— Task statement —
Within the records, determine how many lines contain the word "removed". Your reply must consist of that number only.

******

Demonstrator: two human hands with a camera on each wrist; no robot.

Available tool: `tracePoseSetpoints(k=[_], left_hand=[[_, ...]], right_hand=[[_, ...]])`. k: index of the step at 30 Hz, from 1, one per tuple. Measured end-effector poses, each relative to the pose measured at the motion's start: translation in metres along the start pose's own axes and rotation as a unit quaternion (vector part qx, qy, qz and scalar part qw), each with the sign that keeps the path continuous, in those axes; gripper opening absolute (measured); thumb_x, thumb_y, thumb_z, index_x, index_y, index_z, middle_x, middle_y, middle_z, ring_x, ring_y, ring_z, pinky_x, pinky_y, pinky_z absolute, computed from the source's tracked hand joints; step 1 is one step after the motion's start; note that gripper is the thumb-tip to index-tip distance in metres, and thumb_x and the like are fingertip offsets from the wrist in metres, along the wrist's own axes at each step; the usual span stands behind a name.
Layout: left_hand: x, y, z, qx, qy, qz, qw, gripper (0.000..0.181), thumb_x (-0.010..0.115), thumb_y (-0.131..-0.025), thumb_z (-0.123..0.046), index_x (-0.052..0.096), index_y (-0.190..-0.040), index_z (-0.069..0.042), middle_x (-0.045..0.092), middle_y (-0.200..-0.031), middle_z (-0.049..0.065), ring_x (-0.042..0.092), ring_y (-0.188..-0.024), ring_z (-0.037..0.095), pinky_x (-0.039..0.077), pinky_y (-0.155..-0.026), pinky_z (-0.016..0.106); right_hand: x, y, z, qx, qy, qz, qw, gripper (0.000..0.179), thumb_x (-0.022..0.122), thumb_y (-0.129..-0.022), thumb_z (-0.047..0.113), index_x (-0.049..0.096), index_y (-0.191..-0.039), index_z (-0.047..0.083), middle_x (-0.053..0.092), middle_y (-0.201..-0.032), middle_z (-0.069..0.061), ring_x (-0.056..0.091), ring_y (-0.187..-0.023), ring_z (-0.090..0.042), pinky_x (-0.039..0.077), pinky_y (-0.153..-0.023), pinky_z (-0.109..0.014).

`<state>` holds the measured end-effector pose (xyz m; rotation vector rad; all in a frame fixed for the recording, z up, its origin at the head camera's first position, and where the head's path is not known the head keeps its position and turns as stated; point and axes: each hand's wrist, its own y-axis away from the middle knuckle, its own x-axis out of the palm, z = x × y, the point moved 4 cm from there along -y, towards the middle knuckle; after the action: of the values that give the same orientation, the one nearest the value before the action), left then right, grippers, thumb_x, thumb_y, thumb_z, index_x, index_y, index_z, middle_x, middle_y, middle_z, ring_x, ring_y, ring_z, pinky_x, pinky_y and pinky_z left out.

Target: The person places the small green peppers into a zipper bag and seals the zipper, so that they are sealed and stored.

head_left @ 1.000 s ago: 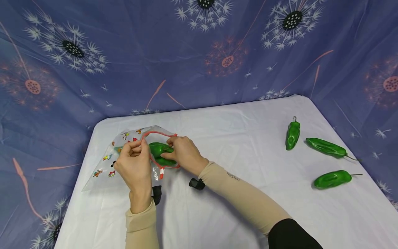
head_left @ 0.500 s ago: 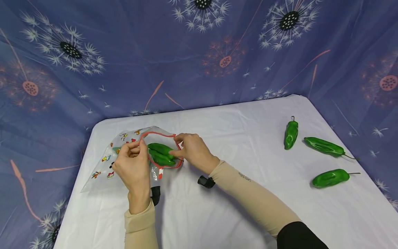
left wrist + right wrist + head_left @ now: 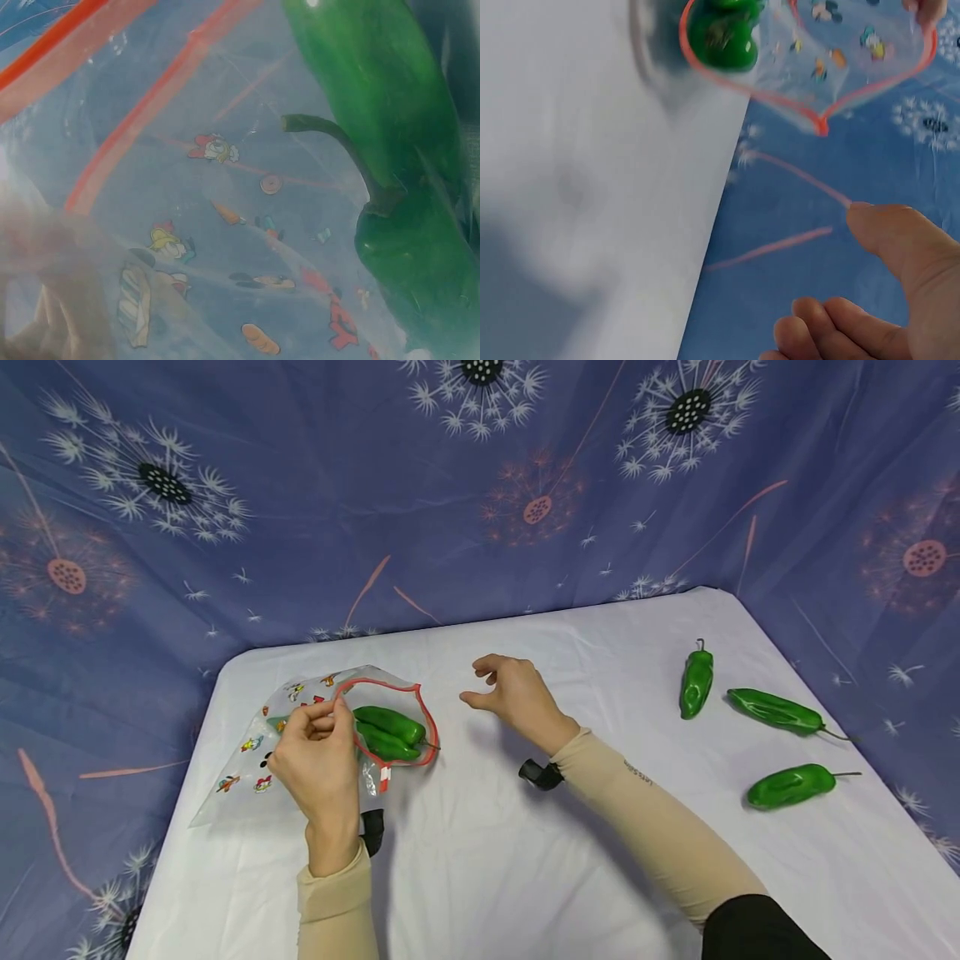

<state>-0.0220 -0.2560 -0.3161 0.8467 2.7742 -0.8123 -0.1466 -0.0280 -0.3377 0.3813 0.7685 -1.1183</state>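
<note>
My left hand (image 3: 318,760) pinches the red-edged mouth of a clear zip bag (image 3: 243,785) printed with small cartoon figures. The mouth gapes toward the right. Inside lie two green peppers (image 3: 393,724), side by side, with a stem poking out over the red rim. In the left wrist view, a pepper (image 3: 405,232) shows large through the plastic. To the right of the bag, my right hand (image 3: 521,697) hovers over the table with thumb and fingers apart and nothing between them. The right wrist view shows its thumb and fingers (image 3: 840,330) away from the bag's rim.
Three more green peppers lie at the table's right side: one upright in view (image 3: 697,681), one slanted (image 3: 776,710) and one nearer (image 3: 793,787). A white cloth covers the table (image 3: 585,860). A blue dandelion-patterned curtain (image 3: 315,510) hangs behind it.
My right hand has let go of the pepper in the bag and drawn away to the right. The left hand keeps its hold on the bag's mouth.
</note>
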Motion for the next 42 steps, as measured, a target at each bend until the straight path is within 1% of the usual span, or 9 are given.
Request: tracePoseSetpoints(k=[5, 9, 13, 19, 27, 38, 42], left_hand=[[0.000, -0.001, -0.001, 0.001, -0.001, 0.001, 1.0000, 0.012, 0.074, -0.092, -0.006, 0.077, -0.087, 0.004, 0.068, -0.064, 0.013, 0.054, -0.052, -0.007, 0.043, -0.055, 0.013], [-0.001, -0.001, 0.000, 0.004, -0.007, -0.001, 1.0000, 0.012, 0.074, -0.091, -0.006, 0.077, -0.087, 0.005, 0.069, -0.064, 0.014, 0.053, -0.052, -0.008, 0.043, -0.056, 0.014], [-0.002, 0.000, 0.002, 0.006, -0.017, -0.004, 0.9998, 0.012, 0.074, -0.091, -0.005, 0.077, -0.086, 0.005, 0.068, -0.064, 0.014, 0.052, -0.052, -0.009, 0.041, -0.055, 0.013], [-0.001, 0.002, 0.002, 0.006, -0.018, -0.003, 0.9998, 0.013, 0.074, -0.091, -0.006, 0.077, -0.086, 0.006, 0.068, -0.063, 0.014, 0.052, -0.052, -0.009, 0.041, -0.054, 0.012], [-0.001, 0.002, 0.001, 0.005, -0.023, -0.002, 0.9997, 0.012, 0.074, -0.091, -0.006, 0.077, -0.087, 0.005, 0.068, -0.063, 0.013, 0.051, -0.051, -0.010, 0.040, -0.053, 0.012], [0.000, 0.002, -0.001, 0.005, -0.025, 0.001, 0.9997, 0.013, 0.074, -0.091, -0.006, 0.076, -0.087, 0.006, 0.069, -0.064, 0.014, 0.050, -0.051, -0.010, 0.040, -0.053, 0.012], [0.000, 0.002, -0.001, 0.005, -0.026, 0.001, 0.9996, 0.013, 0.073, -0.091, -0.006, 0.077, -0.087, 0.006, 0.068, -0.064, 0.014, 0.050, -0.051, -0.010, 0.040, -0.052, 0.012]], right_hand=[[-0.021, 0.004, -0.023, 0.030, -0.006, -0.017, 0.9994, 0.046, 0.083, -0.089, 0.026, 0.071, -0.126, 0.000, 0.075, -0.116, -0.011, 0.070, -0.107, -0.031, 0.056, -0.085, -0.040], [-0.034, 0.009, -0.040, 0.051, -0.005, -0.030, 0.9983, 0.049, 0.083, -0.089, 0.027, 0.070, -0.128, 0.000, 0.074, -0.118, -0.011, 0.069, -0.107, -0.030, 0.055, -0.086, -0.041], [-0.045, 0.011, -0.053, 0.065, -0.001, -0.046, 0.9968, 0.049, 0.083, -0.089, 0.026, 0.069, -0.129, 0.000, 0.074, -0.119, -0.011, 0.069, -0.108, -0.030, 0.055, -0.088, -0.041], [-0.063, 0.015, -0.068, 0.079, 0.010, -0.061, 0.9950, 0.050, 0.082, -0.090, 0.026, 0.068, -0.130, -0.001, 0.074, -0.120, -0.013, 0.069, -0.108, -0.031, 0.055, -0.088, -0.043], [-0.089, 0.027, -0.096, 0.099, 0.025, -0.082, 0.9914, 0.051, 0.079, -0.092, 0.025, 0.066, -0.133, -0.002, 0.073, -0.120, -0.018, 0.068, -0.109, -0.035, 0.053, -0.091, -0.047], [-0.127, 0.046, -0.120, 0.112, 0.036, -0.121, 0.9856, 0.052, 0.079, -0.093, 0.027, 0.066, -0.133, -0.003, 0.072, -0.120, -0.021, 0.066, -0.109, -0.038, 0.053, -0.088, -0.051], [-0.137, 0.054, -0.130, 0.128, 0.040, -0.121, 0.9836, 0.054, 0.078, -0.094, 0.029, 0.063, -0.135, -0.003, 0.070, -0.124, -0.022, 0.064, -0.113, -0.039, 0.052, -0.090, -0.052]])
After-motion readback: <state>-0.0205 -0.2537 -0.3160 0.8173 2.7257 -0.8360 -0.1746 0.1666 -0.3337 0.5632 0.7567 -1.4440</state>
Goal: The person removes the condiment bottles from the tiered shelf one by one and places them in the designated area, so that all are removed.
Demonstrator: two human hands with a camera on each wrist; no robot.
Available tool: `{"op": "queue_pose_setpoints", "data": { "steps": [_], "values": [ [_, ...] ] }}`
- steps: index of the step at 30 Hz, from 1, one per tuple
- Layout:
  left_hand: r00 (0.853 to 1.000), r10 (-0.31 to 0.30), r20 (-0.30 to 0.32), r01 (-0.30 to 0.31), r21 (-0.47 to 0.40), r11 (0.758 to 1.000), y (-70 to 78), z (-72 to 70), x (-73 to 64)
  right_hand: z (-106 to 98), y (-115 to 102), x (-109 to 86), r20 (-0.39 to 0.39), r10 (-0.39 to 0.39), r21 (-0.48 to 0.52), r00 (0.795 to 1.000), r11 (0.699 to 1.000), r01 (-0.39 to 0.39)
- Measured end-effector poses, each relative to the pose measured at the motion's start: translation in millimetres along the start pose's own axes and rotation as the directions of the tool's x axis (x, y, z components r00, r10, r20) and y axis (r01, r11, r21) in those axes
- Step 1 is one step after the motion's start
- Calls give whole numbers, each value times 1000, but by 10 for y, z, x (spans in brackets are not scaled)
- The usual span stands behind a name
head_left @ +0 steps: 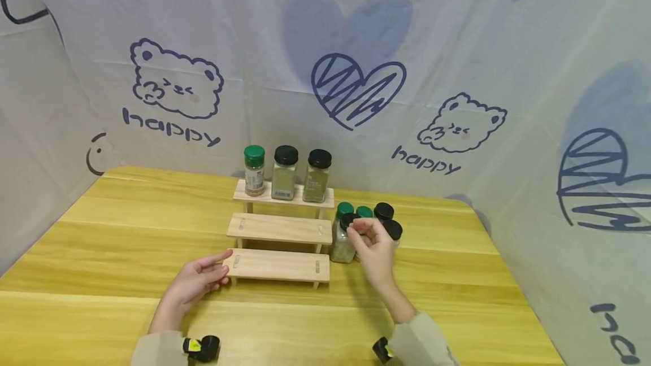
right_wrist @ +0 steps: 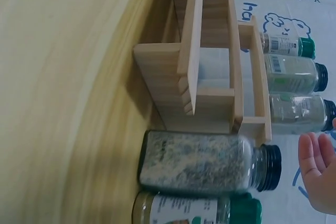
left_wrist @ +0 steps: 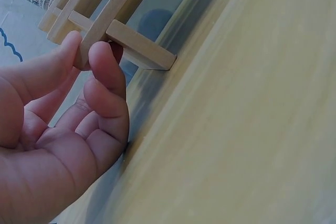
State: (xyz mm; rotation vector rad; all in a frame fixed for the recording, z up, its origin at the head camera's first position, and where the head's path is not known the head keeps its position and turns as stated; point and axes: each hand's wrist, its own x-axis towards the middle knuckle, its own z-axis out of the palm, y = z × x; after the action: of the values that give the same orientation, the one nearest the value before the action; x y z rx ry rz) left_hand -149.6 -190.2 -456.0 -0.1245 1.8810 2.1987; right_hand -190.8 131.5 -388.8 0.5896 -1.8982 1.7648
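A three-step wooden rack [head_left: 277,265] stands mid-table. My left hand [head_left: 192,282] pinches the left end of its lowest step; in the left wrist view the thumb and a finger [left_wrist: 107,66] grip the board's end. On the top step stand a green-capped spice jar [head_left: 254,173] and two black-capped jars [head_left: 285,175]. My right hand [head_left: 376,252] hovers by the black lid of a spice jar [head_left: 343,248] right of the rack. In the right wrist view, a gap separates its loosely bent fingers from that jar [right_wrist: 197,162], which stands upright and holds pale, speckled contents.
Behind that jar, several more spice jars with green lids [head_left: 344,209] and black lids [head_left: 383,210] are grouped close together. A printed white cloth [head_left: 269,106] hangs behind the wood-grain table [head_left: 127,230]. The rack's two lower steps hold no jars.
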Motion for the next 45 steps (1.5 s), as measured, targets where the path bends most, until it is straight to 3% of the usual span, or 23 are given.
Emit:
{"op": "queue_pose_setpoints", "data": {
  "steps": [7,12,25,33,40,45],
  "values": [
    [1000,6,16,-6,-22,1000,5,-1,12,158,-120,183,-11,-30,46,1000,999,30],
    [999,14,30,-13,-20,1000,-11,-6,18,271,-230,306,0,6,-18,1000,1000,-6],
    [1000,12,21,-12,-18,1000,-8,-9,0,461,-269,541,43,50,-85,998,995,-46],
    [1000,4,20,-4,-18,1000,-4,-12,-7,521,-307,675,121,79,-109,989,992,-66],
    [1000,4,16,-4,-15,1000,-4,-2,-11,547,72,816,102,59,-152,993,988,-43],
    [1000,-2,12,2,-14,1000,5,3,-13,560,80,884,114,45,-169,992,985,-25]
  ]
}}
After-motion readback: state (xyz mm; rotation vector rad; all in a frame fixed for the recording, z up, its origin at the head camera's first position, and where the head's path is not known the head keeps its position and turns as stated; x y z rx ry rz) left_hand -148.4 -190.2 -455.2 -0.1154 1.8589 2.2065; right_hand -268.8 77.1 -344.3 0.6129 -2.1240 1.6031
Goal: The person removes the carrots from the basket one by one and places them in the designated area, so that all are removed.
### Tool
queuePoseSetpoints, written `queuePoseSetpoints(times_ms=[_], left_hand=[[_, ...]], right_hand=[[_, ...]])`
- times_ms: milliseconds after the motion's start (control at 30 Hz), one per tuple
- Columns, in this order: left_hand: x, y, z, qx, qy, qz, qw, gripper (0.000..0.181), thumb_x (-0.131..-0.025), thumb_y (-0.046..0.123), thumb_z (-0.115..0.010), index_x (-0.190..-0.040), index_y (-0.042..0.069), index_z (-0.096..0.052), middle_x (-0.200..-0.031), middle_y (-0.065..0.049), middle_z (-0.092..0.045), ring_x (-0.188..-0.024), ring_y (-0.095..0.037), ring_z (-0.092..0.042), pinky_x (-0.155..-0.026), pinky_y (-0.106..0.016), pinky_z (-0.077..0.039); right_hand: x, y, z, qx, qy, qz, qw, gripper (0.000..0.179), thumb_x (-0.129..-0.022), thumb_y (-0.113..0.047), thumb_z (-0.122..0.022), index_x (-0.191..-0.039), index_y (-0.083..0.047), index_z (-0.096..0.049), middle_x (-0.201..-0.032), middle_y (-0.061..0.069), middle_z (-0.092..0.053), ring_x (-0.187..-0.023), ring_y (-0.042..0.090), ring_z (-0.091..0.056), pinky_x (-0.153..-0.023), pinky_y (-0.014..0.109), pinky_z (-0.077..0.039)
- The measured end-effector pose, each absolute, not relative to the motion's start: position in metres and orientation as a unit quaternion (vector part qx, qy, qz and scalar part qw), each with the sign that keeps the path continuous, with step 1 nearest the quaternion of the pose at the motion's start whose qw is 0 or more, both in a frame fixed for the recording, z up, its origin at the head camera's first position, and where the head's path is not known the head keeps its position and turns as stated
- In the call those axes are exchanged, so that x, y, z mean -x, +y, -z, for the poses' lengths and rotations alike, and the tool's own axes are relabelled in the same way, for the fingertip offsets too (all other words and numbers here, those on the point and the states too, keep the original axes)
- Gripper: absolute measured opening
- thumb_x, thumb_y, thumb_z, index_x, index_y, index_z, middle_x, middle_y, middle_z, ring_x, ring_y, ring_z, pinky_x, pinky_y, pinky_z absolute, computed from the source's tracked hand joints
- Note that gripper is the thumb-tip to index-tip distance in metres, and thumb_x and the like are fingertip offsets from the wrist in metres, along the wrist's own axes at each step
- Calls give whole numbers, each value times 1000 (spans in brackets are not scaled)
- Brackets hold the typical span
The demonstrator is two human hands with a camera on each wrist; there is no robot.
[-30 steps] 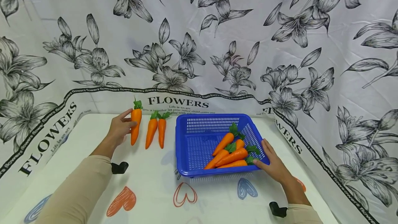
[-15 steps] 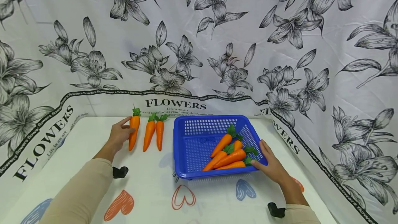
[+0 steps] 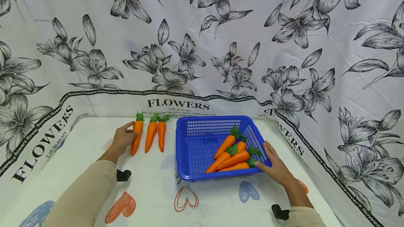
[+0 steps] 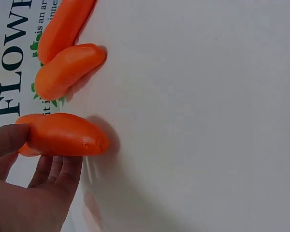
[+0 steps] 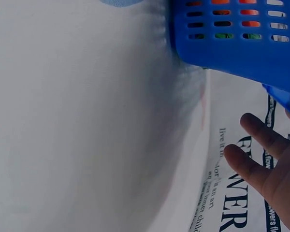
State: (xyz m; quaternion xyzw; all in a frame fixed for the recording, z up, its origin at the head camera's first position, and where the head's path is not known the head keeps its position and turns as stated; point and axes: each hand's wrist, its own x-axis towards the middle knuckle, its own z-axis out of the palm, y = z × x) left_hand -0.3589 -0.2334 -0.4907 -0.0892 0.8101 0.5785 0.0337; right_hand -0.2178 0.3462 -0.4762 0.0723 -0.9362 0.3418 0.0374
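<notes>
My left hand [image 3: 122,138] pinches an orange carrot [image 3: 137,133] with a green leafy top between thumb and fingers, at the table's back left. In the left wrist view the thumb lies over the carrot [image 4: 67,135] and the other fingers support its side. Just right of it in the head view lie a second carrot [image 3: 151,136] and a third carrot [image 3: 162,136], leaves toward the back. My right hand [image 3: 277,167] holds the near right corner of a blue plastic basket [image 3: 192,177], thumb over the rim. Two of its fingers [image 5: 263,135] stick out straight, apart from the basket.
Several carrots [image 3: 238,158] are heaped in the basket's right half. The table [image 3: 151,188] has a white cover with printed hearts. Behind it and along the right hangs a flower-printed cloth [image 3: 176,16].
The left hand has lowered its carrot toward the table, so it now lines up with the two beside it. The right hand and the basket have kept their places; the head view has shifted slightly.
</notes>
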Motion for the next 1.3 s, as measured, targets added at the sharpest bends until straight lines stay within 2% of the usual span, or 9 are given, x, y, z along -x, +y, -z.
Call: queuePoseSetpoints(times_ms=[233,467,733,1000,1300], left_hand=[[363,-233,497,107,821,-559,41,62,-97,8,-54,-153,15,-29,-134,-27,-39,-105,-34,-48,-83,-31,-50],[365,-232,497,108,839,-533,36,64,-95,10,-57,-152,10,-29,-130,-29,-44,-106,-38,-52,-91,-43,-49],[366,-231,497,112,867,-485,13,63,-93,16,-60,-149,5,-33,-124,-27,-53,-102,-38,-56,-88,-44,-50],[372,-227,500,134,870,-474,-1,64,-94,17,-61,-149,3,-33,-120,-27,-55,-99,-37,-58,-85,-44,-51],[378,-223,503,159,860,-484,-12,62,-94,18,-61,-148,4,-36,-124,-26,-55,-110,-40,-51,-88,-44,-50]], right_hand=[[217,344,474,-68,-936,-343,35,90,-89,-39,-65,-155,-6,-12,-159,15,-4,-139,49,-11,-102,71,-15],[217,344,474,-65,-937,-343,34,91,-89,-40,-65,-155,-7,-12,-159,15,-4,-139,49,-11,-102,71,-15],[218,343,472,-72,-935,-346,34,90,-89,-39,-65,-155,-7,-12,-159,15,-4,-139,49,-11,-102,71,-14],[219,341,471,-69,-935,-347,30,91,-89,-40,-65,-155,-7,-12,-159,15,-4,-139,49,-11,-102,71,-15],[217,343,475,-76,-936,-342,38,91,-89,-38,-66,-155,-6,-12,-159,15,-4,-139,48,-11,-102,71,-15]])
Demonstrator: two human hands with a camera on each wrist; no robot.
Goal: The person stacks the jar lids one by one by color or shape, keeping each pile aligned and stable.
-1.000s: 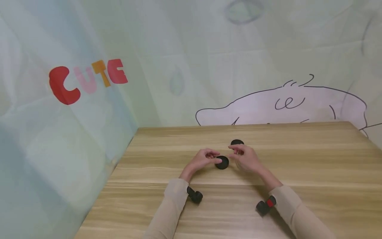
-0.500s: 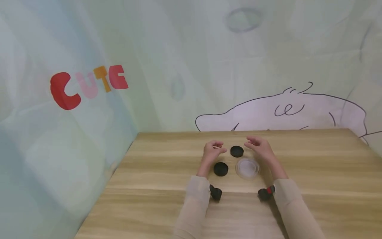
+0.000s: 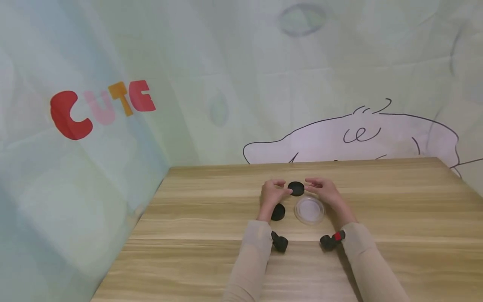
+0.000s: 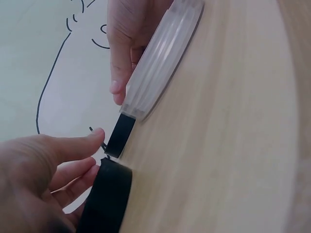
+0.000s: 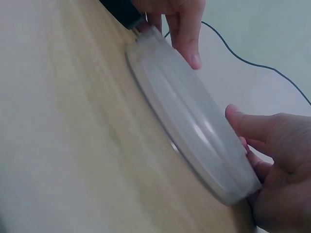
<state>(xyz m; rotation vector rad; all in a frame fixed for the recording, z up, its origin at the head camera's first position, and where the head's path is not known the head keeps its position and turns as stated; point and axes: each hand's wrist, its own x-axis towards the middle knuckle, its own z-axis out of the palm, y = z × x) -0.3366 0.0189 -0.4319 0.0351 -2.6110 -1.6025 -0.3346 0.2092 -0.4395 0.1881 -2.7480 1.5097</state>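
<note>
Two shallow black round lids lie on the table, the far lid and the near lid. My left hand is at the far lid's left side, its thumb tip at the lid's edge; contact is unclear. My right hand is on the far lid's right, fingers extended toward it. The left wrist view has the left thumb close by the far lid. A clear round container sits in front of the far lid. The left wrist partly covers the near lid.
The wood-grain table ends at a printed cloth backdrop behind and to the left. A small black camera is strapped to each sleeve cuff. In the right wrist view the clear container fills the middle.
Both hands have left the near lid and the clear container, reached forward, then closed in on either side of the far lid. The lids and container stay about where they were.
</note>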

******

— Exercise output —
2